Coppola Giangennaro, Federico Rosario R, Epifanio Giuseppina, Tagliente Francesca, Bravaccio Carmela
Department of Psychiatry, Clinic of Child Neuropsychiatry, Child Neuropsychiatry, Audiophoniatry and Dermatovenereology, Second University of Naples, Via Pansini 5, 80131 Naples, Italy.
Brain Dev. 2003 Sep;25(6):446-9. doi: 10.1016/s0387-7604(03)00055-x.

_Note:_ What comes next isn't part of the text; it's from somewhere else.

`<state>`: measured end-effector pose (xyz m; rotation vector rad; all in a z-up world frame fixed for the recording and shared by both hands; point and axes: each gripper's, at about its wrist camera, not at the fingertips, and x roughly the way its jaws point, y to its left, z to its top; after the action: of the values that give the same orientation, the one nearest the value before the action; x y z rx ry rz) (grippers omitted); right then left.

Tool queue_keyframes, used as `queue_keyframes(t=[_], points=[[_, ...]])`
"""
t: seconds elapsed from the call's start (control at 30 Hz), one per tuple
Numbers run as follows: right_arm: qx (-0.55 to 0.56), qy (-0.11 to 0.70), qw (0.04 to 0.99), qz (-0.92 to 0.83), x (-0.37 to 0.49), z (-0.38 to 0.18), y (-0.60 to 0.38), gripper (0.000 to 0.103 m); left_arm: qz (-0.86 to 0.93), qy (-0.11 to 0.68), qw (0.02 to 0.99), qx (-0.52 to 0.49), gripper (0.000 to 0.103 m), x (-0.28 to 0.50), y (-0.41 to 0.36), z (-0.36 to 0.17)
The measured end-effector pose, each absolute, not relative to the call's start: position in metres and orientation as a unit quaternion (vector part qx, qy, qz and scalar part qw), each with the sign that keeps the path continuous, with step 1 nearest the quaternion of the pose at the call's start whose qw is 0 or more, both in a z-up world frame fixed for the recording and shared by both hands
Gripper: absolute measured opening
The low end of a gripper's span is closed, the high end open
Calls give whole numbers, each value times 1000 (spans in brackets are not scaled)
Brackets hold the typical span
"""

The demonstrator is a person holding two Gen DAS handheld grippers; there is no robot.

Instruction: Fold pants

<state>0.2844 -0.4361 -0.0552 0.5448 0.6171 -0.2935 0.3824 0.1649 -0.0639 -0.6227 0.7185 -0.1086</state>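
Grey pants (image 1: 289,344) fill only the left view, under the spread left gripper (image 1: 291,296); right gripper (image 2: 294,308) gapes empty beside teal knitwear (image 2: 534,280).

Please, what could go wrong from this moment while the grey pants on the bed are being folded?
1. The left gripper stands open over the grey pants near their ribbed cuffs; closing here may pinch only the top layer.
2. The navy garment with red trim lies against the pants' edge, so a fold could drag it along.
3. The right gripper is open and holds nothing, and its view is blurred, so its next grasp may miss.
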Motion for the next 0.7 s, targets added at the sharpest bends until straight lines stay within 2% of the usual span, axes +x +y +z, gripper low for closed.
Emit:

Cohen syndrome is a rare genetic disorder consisting of truncal obesity, hypotonia, mental retardation, characteristic facial appearance and ocular anomalies. Other diagnostic clinical features include narrow hands and feet, low growth parameters, neutropenia and chorioretinal dystrophy. Here, we report an 18-year-old male with Cohen syndrome associated with focal polymicrogyria and continuous spike-and-wave discharges during slow-wave sleep.
科恩综合征是一种罕见的遗传性疾病,其特征包括躯干肥胖、肌张力减退、智力发育迟缓、特殊面容和眼部异常。其他诊断性临床特征包括手足狭窄、生长指标低、中性粒细胞减少和脉络膜视网膜营养不良。在此,我们报告一名18岁男性患有科恩综合征,伴有局灶性多小脑回畸形和慢波睡眠期持续性棘慢复合波放电。